10 Replies Latest reply on Mar 21, 2017 12:06 PM by sprynmd

    Find & Remove Duplicate records

    Suresh

      Dear All,

       

      How to find and remove duplicate records?

       

      Becasue My database contains some more no. of layouts and averagly 1K records each layout have.

       

      So how to find those and remove duplicates? Is there any easy way to find out & remove?

       

      Thanks,

      Suresh

        • 1. Re: Find & Remove Duplicate records
          electon

          You can find duplicates by typing ! in find mode in the field.

          How you define what is a duplicate and which one to leave is up to you as it will depend on the solution.

          • 2. Re: Find & Remove Duplicate records
            coherentkris

            I tend to use a self join on the relationships graph that matches equal to the fields you want to detect for duplicates and does not match (not equal symbol) on primary key.

            No matter what method you use you should thoroughly test to find out if their are any edge cases that would cause false positives or false negatives.

            For example find uses the field index and the index has limitations that may cause false results when the text field has more characters or words than the index has cataloged.

            Once your satisfied then script it.

            • 4. Re: Find & Remove Duplicate records
              ricardocpa

              The link provided by @siplus works like a charm, thank you for posting it in this thread.

               

              I see how the Counter fields help identify unique records from duplicate ones, but just out of curiosity: I don't understand how the field self-join::Counter behaves differently. Is it because through the relationship the duplicate records are not unique?

               

              • 5. Re: Find & Remove Duplicate records
                philmodjunk

                I find it simpler just to use import records to remove the duplicates. If you specify Unique Values, Validate Always, you can import the records into a clone (or just a copy of the current table) and the validation rule filters out the duplicates.
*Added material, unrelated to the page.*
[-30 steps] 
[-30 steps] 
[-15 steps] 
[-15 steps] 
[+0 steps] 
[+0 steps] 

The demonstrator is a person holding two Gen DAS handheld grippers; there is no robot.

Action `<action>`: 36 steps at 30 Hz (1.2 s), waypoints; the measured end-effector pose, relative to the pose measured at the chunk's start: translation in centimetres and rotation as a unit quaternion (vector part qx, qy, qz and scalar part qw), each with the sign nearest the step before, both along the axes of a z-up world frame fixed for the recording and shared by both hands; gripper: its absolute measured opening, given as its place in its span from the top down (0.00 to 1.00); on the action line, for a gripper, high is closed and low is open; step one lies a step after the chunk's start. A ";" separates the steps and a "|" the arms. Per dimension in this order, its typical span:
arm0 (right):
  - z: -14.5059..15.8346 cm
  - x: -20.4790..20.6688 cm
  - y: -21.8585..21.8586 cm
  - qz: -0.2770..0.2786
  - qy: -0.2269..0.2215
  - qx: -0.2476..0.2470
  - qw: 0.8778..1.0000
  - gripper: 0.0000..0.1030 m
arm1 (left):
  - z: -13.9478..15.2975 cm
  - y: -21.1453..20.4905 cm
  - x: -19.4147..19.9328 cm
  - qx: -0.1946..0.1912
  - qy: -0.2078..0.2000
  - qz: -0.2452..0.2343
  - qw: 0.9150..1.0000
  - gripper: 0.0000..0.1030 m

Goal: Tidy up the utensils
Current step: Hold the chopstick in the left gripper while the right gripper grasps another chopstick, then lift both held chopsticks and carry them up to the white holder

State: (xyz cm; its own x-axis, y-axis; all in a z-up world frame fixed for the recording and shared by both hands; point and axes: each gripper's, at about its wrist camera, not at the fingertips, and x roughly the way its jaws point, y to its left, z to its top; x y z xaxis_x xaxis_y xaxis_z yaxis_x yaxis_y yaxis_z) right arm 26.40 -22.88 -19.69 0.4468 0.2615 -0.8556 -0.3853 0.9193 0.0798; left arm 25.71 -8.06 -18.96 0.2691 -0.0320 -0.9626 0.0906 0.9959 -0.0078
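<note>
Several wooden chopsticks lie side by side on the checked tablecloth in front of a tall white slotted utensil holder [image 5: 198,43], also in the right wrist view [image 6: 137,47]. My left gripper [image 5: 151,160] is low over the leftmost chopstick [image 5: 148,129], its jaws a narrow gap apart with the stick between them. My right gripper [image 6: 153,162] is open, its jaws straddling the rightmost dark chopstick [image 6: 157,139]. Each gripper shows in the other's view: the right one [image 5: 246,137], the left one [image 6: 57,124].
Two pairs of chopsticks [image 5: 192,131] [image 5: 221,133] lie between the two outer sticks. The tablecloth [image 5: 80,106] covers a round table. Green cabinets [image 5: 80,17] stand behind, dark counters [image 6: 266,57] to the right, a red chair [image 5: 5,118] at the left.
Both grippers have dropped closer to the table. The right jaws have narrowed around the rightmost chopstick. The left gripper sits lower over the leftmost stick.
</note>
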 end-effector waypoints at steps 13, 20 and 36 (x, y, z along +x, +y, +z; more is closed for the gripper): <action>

                1 of 1 people found this helpful
                • 6. Re: Find & Remove Duplicate records
                  sprynmd

                  A technique I'm using is a variation on the self-join approach.  I do this with existing fields and do not have to create any new or calculation fields as described in FileMaker's technique.  My technique takes advantage of the fact that every table I create has a unique primary key.  I haven't encountered any problems with this approach (so far).

                   

                  My table includes these fields:

                   

                  Planner

                  __Plan_PlannerID_pk

                  _Plan_PeopleID_fk

                  _Plan_ClassDefID_fk

                   

                  My primary key is a serial number.  (I'm not sure how well this would work if the key was a UUID.)  I then set up a self-join relationship.  Using less-than (<) means that only the smallest-value primary key will not show up in the self-join table:

                   

                  Dupe_relationship.tiff

                   

                  The "Go to Related Record" script step is set to match based on found records:

                   

                  Dupe_GTRR.tiff

                   

                  The script is pretty simple:

                  Dupe_script.tiff

                   

                  I found that if a record was being edited and not committed, depending on the scenario it might not be included in the related records.  Also, without the "Show All Records", you would only find the dupes of the found set.

                   

                  If there are no dupes, the found set is empty.

                   

                  I originally was using the sort/loop technique.  Admittedly my script could have been more efficient, but it was taking an hour to work through about 3000 records.  This approach cut that to 30 seconds.

                   

                  Critiques/suggestions are welcome.

                   

                  ...Mike

                  • 7. Re: Find & Remove Duplicate records
                    siplus

                    If you plan to have UUIDs as pk, you can also define a CreationUTC field autoentering Get(CurrentTimeUTCMilliseconds) and use that in the relationship with the "<" clause, instead of the pk.

                     

                    I would replace the If [ Get (FoundCount) > 0 ]  with if [ Get ( LastError) = 0 ] but that's just me.

                     

                    Notice that if you have records with empty values in both fields you use for "=" in the relationship, it won't work for them.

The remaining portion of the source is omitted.